SBAT – Paid Work Trial Information

Prior to establishing a school based apprenticeship or traineeship, the prospective employer or student may wish to assess the compatibility or suitability of the proposed match. However, both parties need to carefully consider the industrial relations implications that may arise in relation to this assessment.

What is a paid work trial?

Under a paid work trial, a student can undertake aspects of the work that they will be performing as an apprentice or trainee. The student must be paid by the employer in accordance with the appropriate industrial instrument and all other relevant employer/employee responsibilities, including workers compensation insurance, apply.

What is the difference between work experience and an unpaid work trial?

If a short period of work experience is proposed care needs to be taken to ensure that the work experience does not constitute an unpaid work trial. Unpaid work trials are illegal and employers can be prosecuted for having people in their workplace on this basis.

To distinguish work experience from an unpaid work trial in the context of school based apprenticeships and traineeships, the activities undertaken by the student during their work experience must be:

  • undertaken as part of an accredited educational course; and
  • part of the practical component of that educational course; and
  • primarily observational in nature rather than beneficial to the business in terms of profitability.

That is, work experience can only be undertaken when it is part of the practical component of a course or a qualification. In general, placements arranged outside the school’s regular work experience program do not meet the above requirements as advised by both the state and federal departments with responsibility for compliance with industrial laws.
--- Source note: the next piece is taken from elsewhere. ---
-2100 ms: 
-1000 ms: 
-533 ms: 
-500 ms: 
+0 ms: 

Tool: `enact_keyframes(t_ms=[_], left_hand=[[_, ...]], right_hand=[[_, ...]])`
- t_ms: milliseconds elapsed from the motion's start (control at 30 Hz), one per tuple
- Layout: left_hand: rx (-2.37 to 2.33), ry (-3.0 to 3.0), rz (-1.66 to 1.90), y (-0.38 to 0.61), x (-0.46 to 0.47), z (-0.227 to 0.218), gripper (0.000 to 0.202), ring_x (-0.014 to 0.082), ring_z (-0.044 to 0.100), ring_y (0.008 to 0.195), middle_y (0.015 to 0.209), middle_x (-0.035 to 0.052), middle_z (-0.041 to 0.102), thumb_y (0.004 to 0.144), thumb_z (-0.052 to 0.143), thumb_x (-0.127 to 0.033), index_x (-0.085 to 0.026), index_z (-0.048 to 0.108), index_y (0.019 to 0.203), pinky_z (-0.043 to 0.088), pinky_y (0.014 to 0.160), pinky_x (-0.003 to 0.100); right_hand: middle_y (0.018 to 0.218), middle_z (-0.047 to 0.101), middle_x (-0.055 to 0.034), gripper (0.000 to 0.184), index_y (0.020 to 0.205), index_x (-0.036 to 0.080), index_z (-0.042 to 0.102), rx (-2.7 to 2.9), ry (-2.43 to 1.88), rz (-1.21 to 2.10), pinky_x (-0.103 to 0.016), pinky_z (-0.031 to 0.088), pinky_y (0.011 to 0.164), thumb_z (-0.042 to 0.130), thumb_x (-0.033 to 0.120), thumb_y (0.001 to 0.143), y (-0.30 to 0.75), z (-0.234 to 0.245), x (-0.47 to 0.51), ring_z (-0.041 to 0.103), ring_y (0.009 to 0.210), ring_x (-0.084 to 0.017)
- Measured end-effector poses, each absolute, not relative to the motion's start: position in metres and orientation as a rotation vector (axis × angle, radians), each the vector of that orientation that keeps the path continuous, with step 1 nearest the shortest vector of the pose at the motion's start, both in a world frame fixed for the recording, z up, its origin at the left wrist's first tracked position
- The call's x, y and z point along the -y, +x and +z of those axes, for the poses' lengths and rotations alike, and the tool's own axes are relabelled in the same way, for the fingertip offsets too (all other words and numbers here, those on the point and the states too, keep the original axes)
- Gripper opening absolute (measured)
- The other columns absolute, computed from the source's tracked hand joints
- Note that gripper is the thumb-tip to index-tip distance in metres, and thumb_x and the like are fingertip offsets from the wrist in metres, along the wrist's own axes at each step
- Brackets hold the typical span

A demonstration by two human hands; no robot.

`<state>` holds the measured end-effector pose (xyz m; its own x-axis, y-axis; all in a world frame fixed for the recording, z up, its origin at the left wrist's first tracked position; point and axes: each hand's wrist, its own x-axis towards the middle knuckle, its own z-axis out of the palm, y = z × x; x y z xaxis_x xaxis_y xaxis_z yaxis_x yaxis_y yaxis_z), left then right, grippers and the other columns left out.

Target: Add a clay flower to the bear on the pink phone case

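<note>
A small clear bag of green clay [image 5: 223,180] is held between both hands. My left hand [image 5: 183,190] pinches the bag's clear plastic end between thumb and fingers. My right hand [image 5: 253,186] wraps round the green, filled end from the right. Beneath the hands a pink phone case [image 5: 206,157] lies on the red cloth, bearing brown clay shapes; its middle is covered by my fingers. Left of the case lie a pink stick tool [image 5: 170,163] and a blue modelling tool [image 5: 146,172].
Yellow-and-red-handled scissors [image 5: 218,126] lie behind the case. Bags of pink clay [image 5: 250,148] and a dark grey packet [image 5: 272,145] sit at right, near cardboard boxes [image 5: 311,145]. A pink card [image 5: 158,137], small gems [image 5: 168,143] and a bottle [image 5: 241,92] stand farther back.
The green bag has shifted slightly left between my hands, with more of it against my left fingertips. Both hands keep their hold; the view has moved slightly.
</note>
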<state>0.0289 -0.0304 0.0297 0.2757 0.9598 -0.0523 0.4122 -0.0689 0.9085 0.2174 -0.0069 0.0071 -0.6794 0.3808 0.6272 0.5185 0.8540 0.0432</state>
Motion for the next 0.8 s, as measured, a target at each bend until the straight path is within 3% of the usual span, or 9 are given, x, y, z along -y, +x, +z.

Therefore, any student considering an apprenticeship or traineeship in a particular industry cannot undertake ‘work experience’ to see if they are suited to the industry or the work involved. They may however undertake a paid work trial.

If the student has already enrolled in the qualification before the establishment of the school based apprenticeship or traineeship, the ‘work experience’ can only be undertaken if that ‘work experience’ is part of the practical component of the course or qualification.

What does this mean for prospective employers of school based apprentices or trainees?

Most employers are keen to do the right thing. However, there is considerable concern in the community regarding the use of illegal unpaid work trials by some business operators. As a school based apprenticeship or traineeship leads directly to a paid work component in the apprenticeship or traineeship, it is appropriate for the student to undertake a paid work trial.

This paid work trial can be undertaken at a time that is suitable to the employer and the student and agreeable to the school or region that is liaising with the employer. The scheduling of the work trial may include during school holidays.

Before undertaking a paid work trial, the employer should advise the student (and where possible their parent or carer) regarding:

  • the name of the employer and the name of the business
  • the start and finish date of the work trial
  • the rate of pay and the relevant industrial award
  • any additional requirements – for example, a Criminal Record Check or personal protective equipment (PPE) arranged by the employer.

In addition, employers should advise the following:

  • how the student will be inducted into the workplace, including dealing with relevant occupational health and safety obligations
  • how the employer will evaluate the student’s suitability for the proposed apprenticeship or traineeship
  • any other relevant information – for example, particular attitudes and employability skills they may be looking for.